En aquel momento Juan Prodomo, empresario de zona norte y amigo del intendente de Caleta Olivia José Córdoba, del intendente de Las Heras (en ese momento) Teodoro Camino y particularmente de  Vidal, habría sido su factotum, quien le organizó la seguridad personal al Secretario General de Petroleros, con efectivos de la policía de la provincia de Buenos Aires, como informamos oportunamente y al Comisario Guanes se lo sindicaba como, el amigo de Prodomo y el funcionario policial a cargo de la Unidad Regional, que lo acusaban de haber filtrado información sobre los allanamientos ordenados por la justicia, entre otras acusaciones aún más graves.

Otro que suena dentro del equipo del nuevo gobierno o como candidato a Intendente de Río Gallegos, es José Daniel Álvarezsobrino de Jaime Álvarez (ex Ministro de la Producción y ex Jefe de Ministros). El actual integrante del equipo de Vidal, en su paso por la función pública, no es recordado por su eficiencia “y cuando el entonces gobernador (NdR: Daniel Peralta) le pidió la renuncia Jaime, José Daniel se fue por inútil”, indicaron las fuentes.

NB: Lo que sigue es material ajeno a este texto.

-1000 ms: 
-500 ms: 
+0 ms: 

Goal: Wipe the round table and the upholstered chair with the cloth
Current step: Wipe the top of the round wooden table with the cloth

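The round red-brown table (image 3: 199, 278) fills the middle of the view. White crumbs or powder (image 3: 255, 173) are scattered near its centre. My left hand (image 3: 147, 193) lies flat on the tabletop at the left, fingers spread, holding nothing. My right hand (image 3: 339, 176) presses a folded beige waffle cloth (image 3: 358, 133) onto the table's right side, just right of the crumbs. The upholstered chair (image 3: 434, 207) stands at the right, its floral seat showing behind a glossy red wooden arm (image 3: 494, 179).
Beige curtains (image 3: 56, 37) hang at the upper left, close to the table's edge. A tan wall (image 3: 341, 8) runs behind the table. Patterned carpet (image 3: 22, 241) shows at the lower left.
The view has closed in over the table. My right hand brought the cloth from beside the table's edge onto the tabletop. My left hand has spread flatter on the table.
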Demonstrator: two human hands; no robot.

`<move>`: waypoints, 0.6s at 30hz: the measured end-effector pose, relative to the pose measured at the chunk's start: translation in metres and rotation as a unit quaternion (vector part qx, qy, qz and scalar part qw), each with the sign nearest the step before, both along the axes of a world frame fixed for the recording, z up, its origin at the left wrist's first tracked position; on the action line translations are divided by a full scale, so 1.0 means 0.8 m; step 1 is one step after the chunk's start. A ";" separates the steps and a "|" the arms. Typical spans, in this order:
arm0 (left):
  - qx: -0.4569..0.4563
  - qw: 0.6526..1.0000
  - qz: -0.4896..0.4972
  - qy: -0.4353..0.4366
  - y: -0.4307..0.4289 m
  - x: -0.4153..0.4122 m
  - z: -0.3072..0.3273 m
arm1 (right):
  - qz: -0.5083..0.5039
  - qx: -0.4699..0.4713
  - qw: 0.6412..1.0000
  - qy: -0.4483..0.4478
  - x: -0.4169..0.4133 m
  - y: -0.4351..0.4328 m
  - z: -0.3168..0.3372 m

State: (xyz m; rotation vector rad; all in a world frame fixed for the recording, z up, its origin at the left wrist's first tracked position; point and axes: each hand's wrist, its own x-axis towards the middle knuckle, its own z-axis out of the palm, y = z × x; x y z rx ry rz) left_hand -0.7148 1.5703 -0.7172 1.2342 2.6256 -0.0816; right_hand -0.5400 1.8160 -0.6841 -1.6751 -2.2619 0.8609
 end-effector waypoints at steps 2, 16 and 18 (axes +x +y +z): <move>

Se completa esta lista de trascendidos en el armado del gobierno provincial, con la figura del Dr Ariel Varela, un cuestionado médico que ya fue candidato a intendente por el SER en esta capital y también, en caso de no ganar como jefe comunal en las elecciones de octubre/23, estaría en los planes de Vidal ponerlo al frente del Ministerio de Salud, lugar en el cual se lo vincula con la actual gestión kirchnerista.

No solo ser, sino parecer

Una de las principales acciones del gobernador electo, será presentar ante la opinión pública un gabinete creíble, capacitado y superador de lo que está y conocemos de la actual gestión de Alicia Kirchner. Comenzar la administración ocupando lugares claves con gente cuestionada, con antecedentes desfavorables o trayectoria controvertida, genera desconfianza y falta de empatía. No bastan las buenas intenciones de Vidal, sino además, está obligado a dar un mensaje creíble y contundente de que en realidad va por un verdadero cambio.


A su alrededor tiene gente valiosa, como quien lo acompaña en la vicegobernación, los referentes de EC y el propio intendente de San Julián, personas limpias y de consenso, que seguramente cuestionarán algunas de estas nominaciones, pero sobre todo, obligarán al nuevo gobernador a dar cumplimiento al documento firmado por los partidos de la coalición, sobre los objetivos programáticos que deberán cumplir sus integrantes y que si se incumple o hay un apartamiento sobre la letra de los mismos, podría ocasionar chisporroteos dentro de la propia alianza política que triunfó en las urnas.